§ Task objective
Each line of data below is to be returned exactly, leaving out any picture.

§ Study material
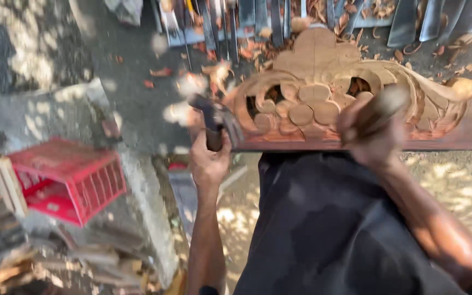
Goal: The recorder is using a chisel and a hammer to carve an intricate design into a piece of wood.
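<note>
Two hands carve a big wooden panel

I see the carved wood panel (323,93) at 12 o'clock, lying on the table (137,104) so both hands can work it. My left hand (210,161), at 9 o'clock from it, has its fingers (217,154) clenched on a dark chisel (214,123) aimed at the carving. My right hand (370,134) is wrapped tight on a blurry wooden mallet (381,106). More chisels (236,22) wait behind.
</note>
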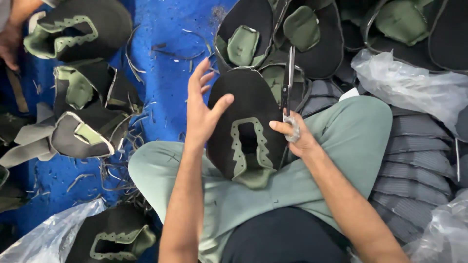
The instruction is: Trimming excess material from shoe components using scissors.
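Observation:
A black fabric shoe upper (248, 124) with a green lace panel lies across my lap, on my grey-green trousers (341, 146). My left hand (204, 104) rests its thumb and palm against the upper's left edge, fingers spread and raised. My right hand (295, 134) grips the handles of a pair of scissors (287, 87), whose blades point up and away along the upper's right side. The blades look closed.
More black-and-green uppers lie on the blue floor at left (83, 34) and piled at the top (302, 34). Thin trimmed strips (122, 170) litter the floor. A stack of grey ribbed pieces (419, 160) and clear plastic bags (414, 87) sit at right. Another person's arm (12, 34) shows at top left.

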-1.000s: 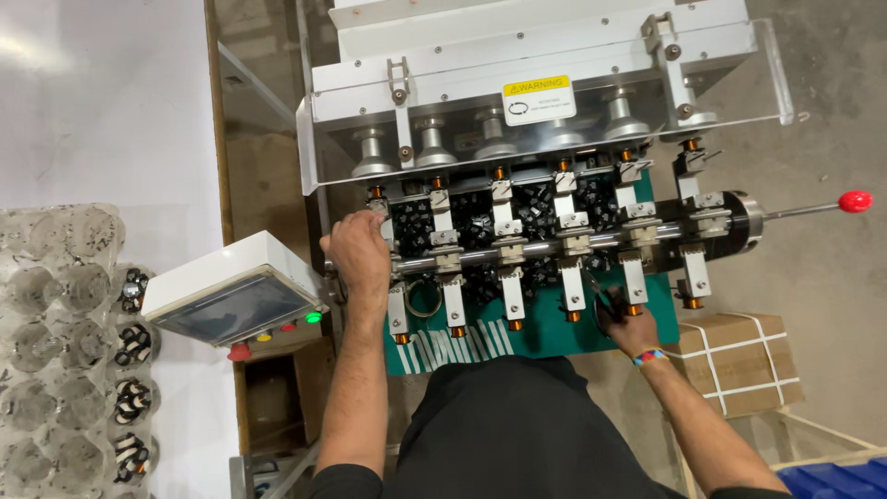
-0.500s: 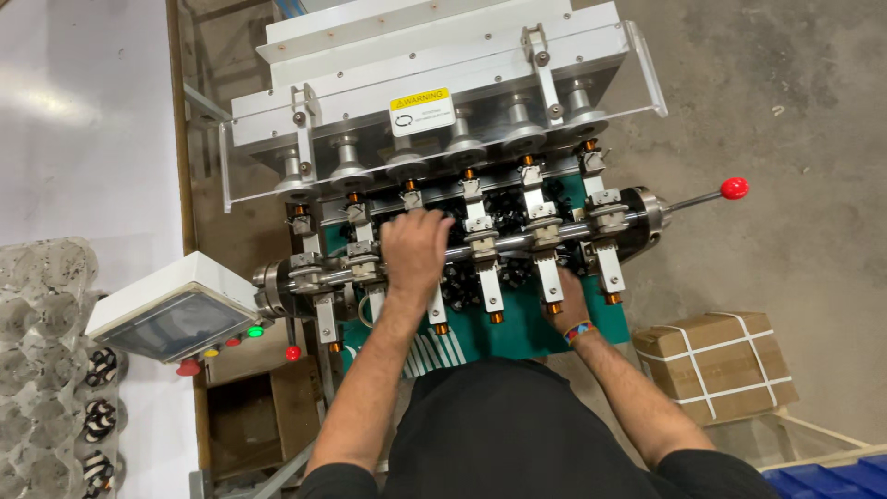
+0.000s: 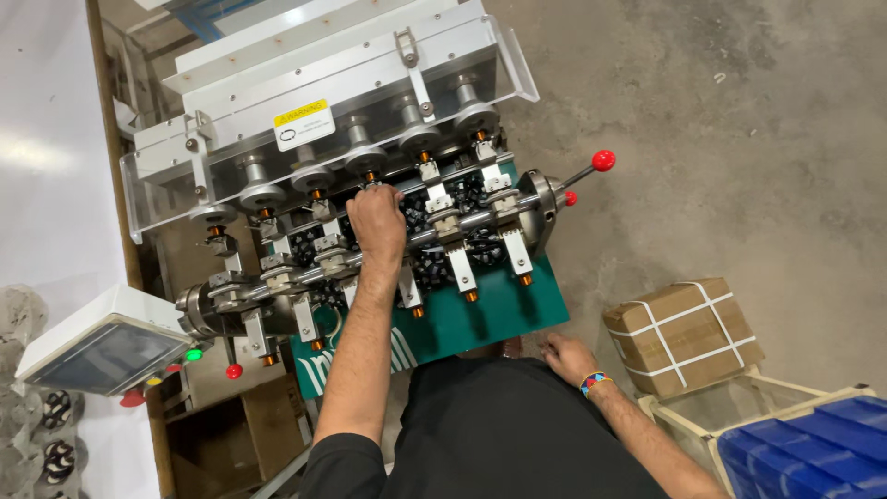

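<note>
A metal machine (image 3: 351, 120) with a row of round heads and several clamp stations stands on a green base (image 3: 490, 319). My left hand (image 3: 377, 222) reaches into the middle of the row. Its fingers curl down over a clamp and the black parts (image 3: 420, 273) beneath, so any grip is hidden. A horizontal shaft (image 3: 480, 219) runs under that hand to a lever with a red knob (image 3: 603, 160). My right hand (image 3: 565, 356), with a beaded wristband, lies low by the base's near right corner and holds nothing.
A grey control box (image 3: 102, 346) with green and red buttons sits at the lower left, next to trays of black parts (image 3: 55, 434). A strapped cardboard box (image 3: 684, 333) and a blue bin (image 3: 813, 453) stand on the concrete floor at the right.
My left hand has moved along the clamp row from the left end to the middle stations. My right hand has slipped from the base's front edge to its near right corner.
</note>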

§ Answer to this task
Goal: The recorder is using a chisel and a hammer to carve an intricate design into a piece of wood.
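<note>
Two hands carve a big wooden panel

I see the carved wood panel (323,93) at 12 o'clock, lying on the table (137,104) so both hands can work it. My left hand (210,161), at 9 o'clock from it, has its fingers (217,154) clenched on a dark chisel (214,123) aimed at the carving. My right hand (370,134) is wrapped tight on a blurry wooden mallet (381,106). More chisels (236,22) wait behind.
</note>
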The instruction is: Trimming excess material from shoe components using scissors.
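Observation:
A black fabric shoe upper (248, 124) with a green lace panel lies across my lap, on my grey-green trousers (341, 146). My left hand (204, 104) rests its thumb and palm against the upper's left edge, fingers spread and raised. My right hand (295, 134) grips the handles of a pair of scissors (287, 87), whose blades point up and away along the upper's right side. The blades look closed.
More black-and-green uppers lie on the blue floor at left (83, 34) and piled at the top (302, 34). Thin trimmed strips (122, 170) litter the floor. A stack of grey ribbed pieces (419, 160) and clear plastic bags (414, 87) sit at right. Another person's arm (12, 34) shows at top left.
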
-1.000s: 
-0.500s: 
+0.000s: 

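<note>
A metal machine (image 3: 351, 120) with a row of round heads and several clamp stations stands on a green base (image 3: 490, 319). My left hand (image 3: 377, 222) reaches into the middle of the row. Its fingers curl down over a clamp and the black parts (image 3: 420, 273) beneath, so any grip is hidden. A horizontal shaft (image 3: 480, 219) runs under that hand to a lever with a red knob (image 3: 603, 160). My right hand (image 3: 565, 356), with a beaded wristband, lies low by the base's near right corner and holds nothing.
A grey control box (image 3: 102, 346) with green and red buttons sits at the lower left, next to trays of black parts (image 3: 55, 434). A strapped cardboard box (image 3: 684, 333) and a blue bin (image 3: 813, 453) stand on the concrete floor at the right.
My left hand has moved along the clamp row from the left end to the middle stations. My right hand has slipped from the base's front edge to its near right corner.
</note>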

With this output, the exercise is done.